What you will do: Print the whole listing again exactly as it stands, leaving out any images.

Records supplied:
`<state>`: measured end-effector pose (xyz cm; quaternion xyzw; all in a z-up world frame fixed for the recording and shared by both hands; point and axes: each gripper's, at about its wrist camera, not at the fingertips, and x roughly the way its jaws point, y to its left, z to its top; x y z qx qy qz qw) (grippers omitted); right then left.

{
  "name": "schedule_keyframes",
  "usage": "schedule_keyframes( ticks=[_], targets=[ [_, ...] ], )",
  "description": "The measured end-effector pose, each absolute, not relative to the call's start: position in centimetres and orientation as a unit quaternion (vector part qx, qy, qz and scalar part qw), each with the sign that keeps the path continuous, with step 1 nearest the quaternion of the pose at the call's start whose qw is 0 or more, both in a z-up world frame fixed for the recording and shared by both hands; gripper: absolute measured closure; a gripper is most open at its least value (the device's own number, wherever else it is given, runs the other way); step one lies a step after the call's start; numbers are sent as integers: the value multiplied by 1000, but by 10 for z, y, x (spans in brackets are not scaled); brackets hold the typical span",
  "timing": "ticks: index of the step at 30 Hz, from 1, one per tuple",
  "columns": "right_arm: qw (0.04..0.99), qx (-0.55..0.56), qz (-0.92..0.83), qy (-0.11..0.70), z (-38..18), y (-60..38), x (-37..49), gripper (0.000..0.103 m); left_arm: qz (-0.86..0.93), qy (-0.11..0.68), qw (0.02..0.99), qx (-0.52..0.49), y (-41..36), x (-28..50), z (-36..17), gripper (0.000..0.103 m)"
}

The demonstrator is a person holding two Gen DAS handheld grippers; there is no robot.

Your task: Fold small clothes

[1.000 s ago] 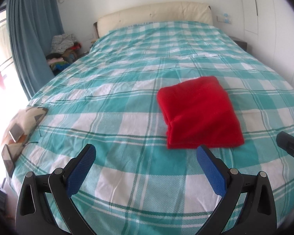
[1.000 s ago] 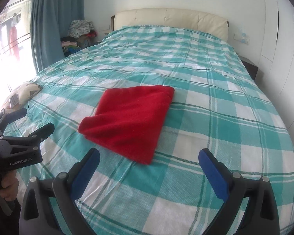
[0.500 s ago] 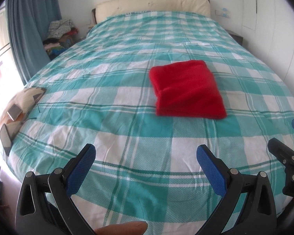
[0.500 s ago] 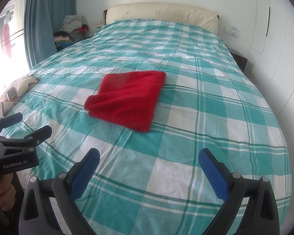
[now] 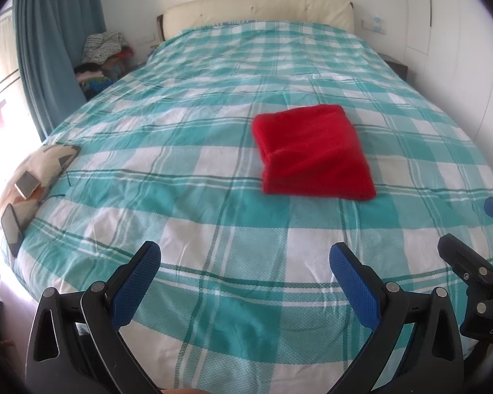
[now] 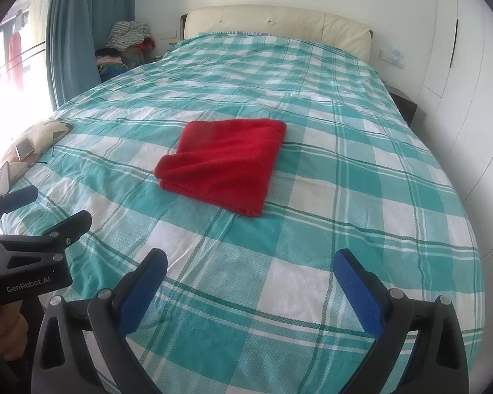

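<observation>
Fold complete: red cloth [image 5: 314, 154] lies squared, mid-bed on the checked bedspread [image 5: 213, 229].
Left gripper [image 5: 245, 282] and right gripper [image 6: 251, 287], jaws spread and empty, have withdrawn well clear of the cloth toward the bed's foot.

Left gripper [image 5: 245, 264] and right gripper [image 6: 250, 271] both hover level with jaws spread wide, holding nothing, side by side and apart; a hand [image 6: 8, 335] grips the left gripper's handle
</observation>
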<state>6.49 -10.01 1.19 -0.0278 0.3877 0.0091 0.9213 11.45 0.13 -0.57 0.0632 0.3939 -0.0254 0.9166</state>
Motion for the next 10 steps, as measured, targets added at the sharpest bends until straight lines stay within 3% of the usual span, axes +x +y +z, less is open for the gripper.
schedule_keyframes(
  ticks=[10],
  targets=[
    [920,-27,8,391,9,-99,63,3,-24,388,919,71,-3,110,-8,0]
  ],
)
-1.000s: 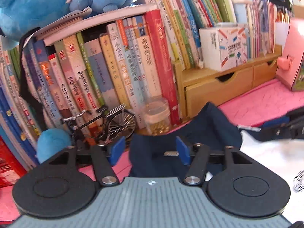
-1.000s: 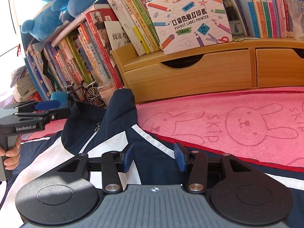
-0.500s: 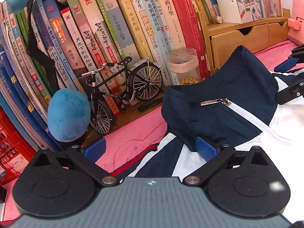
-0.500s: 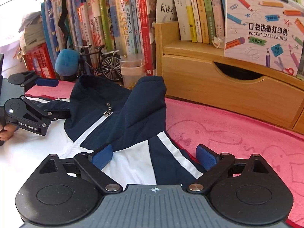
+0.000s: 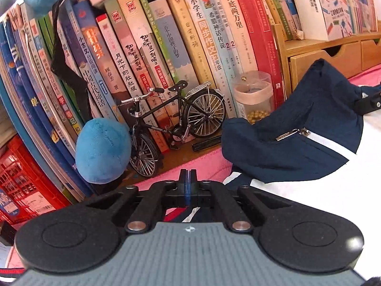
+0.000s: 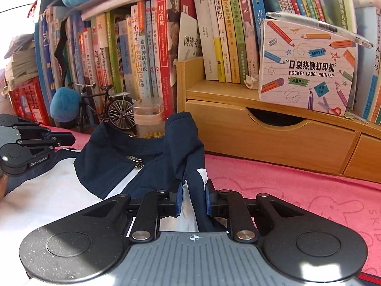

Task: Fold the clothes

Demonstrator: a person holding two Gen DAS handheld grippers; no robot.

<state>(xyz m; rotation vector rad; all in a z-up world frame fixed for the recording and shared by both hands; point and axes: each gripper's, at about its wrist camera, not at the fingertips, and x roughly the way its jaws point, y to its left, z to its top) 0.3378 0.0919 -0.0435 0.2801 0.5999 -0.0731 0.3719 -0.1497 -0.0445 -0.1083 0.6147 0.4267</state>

Solution for this task:
`<state>`: measured end-effector pose (xyz cm; quaternion xyzw; all in a z-up world frame fixed for the recording and shared by both hands; point and axes: each gripper's, at about its wrist camera, not at the fingertips, and x roughly the way its jaws point, y to its left, z to its top; x y z qx qy qz qw) (grippers omitted); right then left.

{
  "name": "schedule_keyframes",
  "usage": "schedule_keyframes( ticks=[_], targets=[ [_, ...] ], )",
  "description": "The measured end-effector pose, each absolute, not relative to the call's start: position in centimetres and orientation as a unit quaternion (vector part qx, qy, qz and scalar part qw), each with the sign that keeps the path continuous, with step 1 nearest the quaternion of the pose at the call's start whose qw is 0 or more, both in a z-up world frame fixed for the recording and shared by both hands; gripper: absolute measured closure; a gripper is most open at its least value (the device's own number, wherever else it is given, runs the other way); step one lies a step after the call's start; numbers are sent as integers: the value multiplied by 1000, but by 10 for z, y, x (spans in brackets are not scaled); brackets hold the typical span",
  "timing": "ticks: index of the step at 30 Hz, from 1, one per tuple",
  "columns": "right_arm: qw (0.04..0.99), qx (-0.55..0.56), qz (-0.92..0.83), qy (-0.11..0.70), z (-38..18), y (-60..38), x (-37..49), gripper (0.000..0.103 m); left_arm: qz (-0.86..0.93), qy (-0.11..0.68), qw (0.02..0.99), qx (-0.52..0.49), y (-41..36), x (-28..50), z (-36..17), gripper (0.000..0.103 m)"
}

The demonstrator is a person holding two Gen DAS handheld grippers; there is no robot.

Your task: Fold small clothes

[1.000 s ago] 
[1.000 s ago] 
[0.500 s ago] 
[0.500 s ago] 
[now] 
[now] 

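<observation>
Fold complete: red cloth [image 5: 314, 154] lies squared, mid-bed on the checked bedspread [image 5: 213, 229].
Left gripper [image 5: 245, 282] and right gripper [image 6: 251, 287], jaws spread and empty, have withdrawn well clear of the cloth toward the bed's foot.

Left gripper [image 5: 245, 264] and right gripper [image 6: 250, 271] both hover level with jaws spread wide, holding nothing, side by side and apart; a hand [image 6: 8, 335] grips the left gripper's handle
</observation>
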<state>6.49 -10.01 1.19 -0.0278 0.3877 0.0091 0.9213 11.45 0.13 -0.57 0.0632 0.3939 -0.0254 0.9166</state>
Motion for the next 10 steps, as measured, targets added at the sharpest bends until straight lines stay within 3% of the usual span, axes +x +y +z, less is open for the gripper.
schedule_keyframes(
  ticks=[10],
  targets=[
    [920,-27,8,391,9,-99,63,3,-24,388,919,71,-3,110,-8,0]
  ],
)
-1.000s: 
-1.000s: 
-0.500s: 
-0.500s: 
+0.000s: 
+0.000s: 

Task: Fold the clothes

Demonstrator: a person holding two Gen DAS handheld grippers; no robot.

<state>(xyz m; rotation vector rad; all in a z-up world frame fixed for the recording and shared by both hands; point and axes: each gripper's, at about its wrist camera, not at the fingertips, and x roughly the way its jaws point, y to its left, z to its top) 0.3378 0.0919 -0.0435 0.2801 0.5999 -0.0731 0.3719 -0.1497 -0.0445 -0.1083 0.6147 0.4267</state>

This concludes the exercise.